Are you not close enough to your sister to ask her not to flaunt it? Surely a message saying something like:

“Hi sis. I am really pleased for you and niece no longer having to worry about money. But I’d be grateful if you could be a little more tactful. As you know, money is tight for us and mum and dad so it’s a bit hard to take at the moment. I love you and don’t begrudge you the money, but things are tricky for the rest of us financially so maybe you could just cool it with talking about what you are spending for a while please?”

ETA: btw OP, I think how you are feeling is perfectly human and you shouldn’t beat yourself over it. I couldn’t imagine getting that much money and not helping my sibling and parents. I know they would do the same too. But I guess it depends on family dynamics.

Edited

I think that’s a very good response too - unless of course OP does really think ‘I would like some of that’

40YearOldDad · 07/11/2025 11:22

10 Million is a game-changer. If I had come into that sort of money, I'd share the wealth with my immediate family and a couple of good friends. not enough so they'd never work again, but mortgage and debts would be a thing of the past.

But that's what I would do, and I very much appreciate that we're all different. Perhaps a quiet word with your sister, saying how pleased you are with her newfound wealth, but it's a bit hard to be super excited while you're struggling.

The family dynamic is forever changed, sadly.

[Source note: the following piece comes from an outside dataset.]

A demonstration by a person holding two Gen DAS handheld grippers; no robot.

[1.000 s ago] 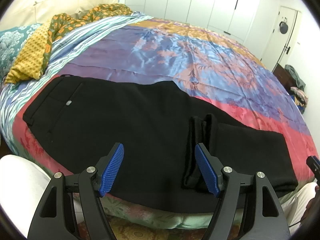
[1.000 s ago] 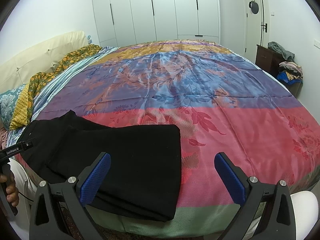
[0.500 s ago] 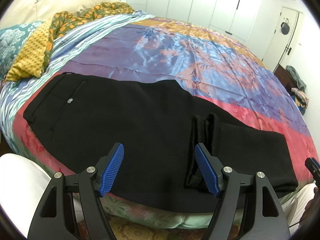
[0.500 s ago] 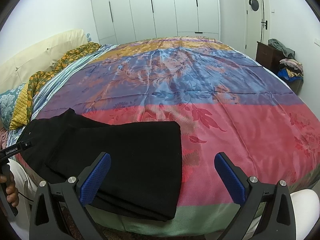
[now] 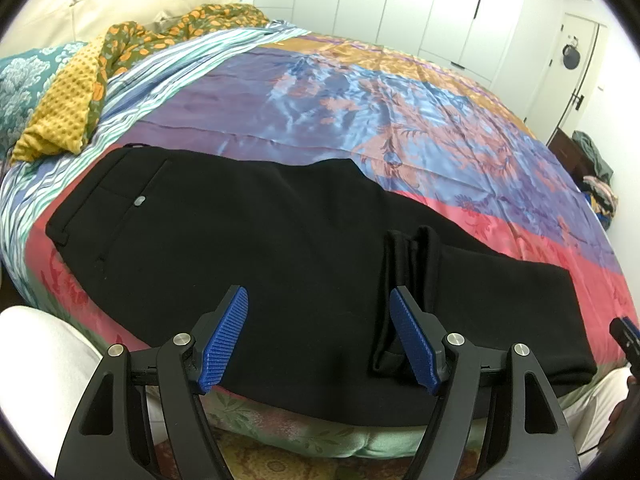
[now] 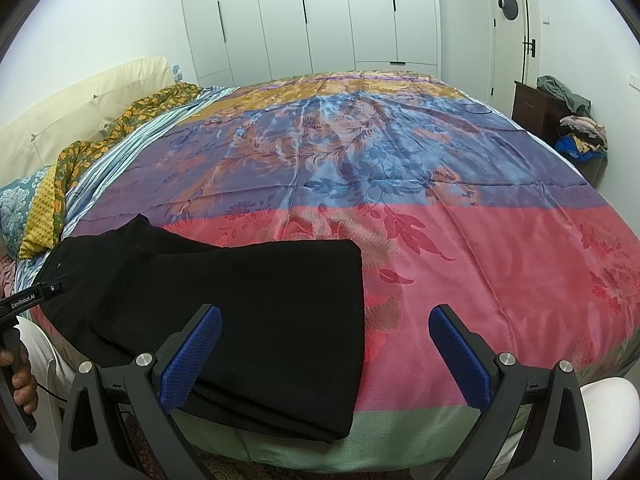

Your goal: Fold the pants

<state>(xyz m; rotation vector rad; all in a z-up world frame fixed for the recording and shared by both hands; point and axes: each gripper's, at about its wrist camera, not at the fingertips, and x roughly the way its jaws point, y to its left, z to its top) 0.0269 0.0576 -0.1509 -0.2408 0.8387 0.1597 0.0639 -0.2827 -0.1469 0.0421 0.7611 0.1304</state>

InterIgnis · 07/11/2025 13:05

CuriousKangaroo · 07/11/2025 09:34

Are you not close enough to your sister to ask her not to flaunt it? Surely a message saying something like:

“Hi sis. I am really pleased for you and niece no longer having to worry about money. But I’d be grateful if you could be a little more tactful. As you know, money is tight for us and mum and dad so it’s a bit hard to take at the moment. I love you and don’t begrudge you the money, but things are tricky for the rest of us financially so maybe you could just cool it with talking about what you are spending for a while please?”

ETA: btw OP, I think how you are feeling is perfectly human and you shouldn’t beat yourself over it. I couldn’t imagine getting that much money and not helping my sibling and parents. I know they would do the same too. But I guess it depends on family dynamics.

Edited

This is why relationships easily become almost impossible to navigate. The sister’s life has totally changed out of nowhere, she’s likely in shock and has only just started to adjust to her new reality. She’s naturally going to be talking to those she’s closest to as she gets her own head around it. It may genuinely not have occurred to her that her sister feels resentful about it. Yes, she’s focused on herself here, but no more or less than OP is. They’re both having to adapt, and if the relationship is going to survive then grace needs to be extended by both.

If OP asks about what she’s been doing, chances are that the money will directly or indirectly be referenced. Every conversation becomes littered with landmines, out of nowhere. Been on holiday? Flaunting the money. Purchased a house? Flaunting. Done anything that’s costs money? Flaunting. Suddenly, she’s being viewed in the worst possible light when all she’s doing it engaging in what she’s always known to be normal conversation.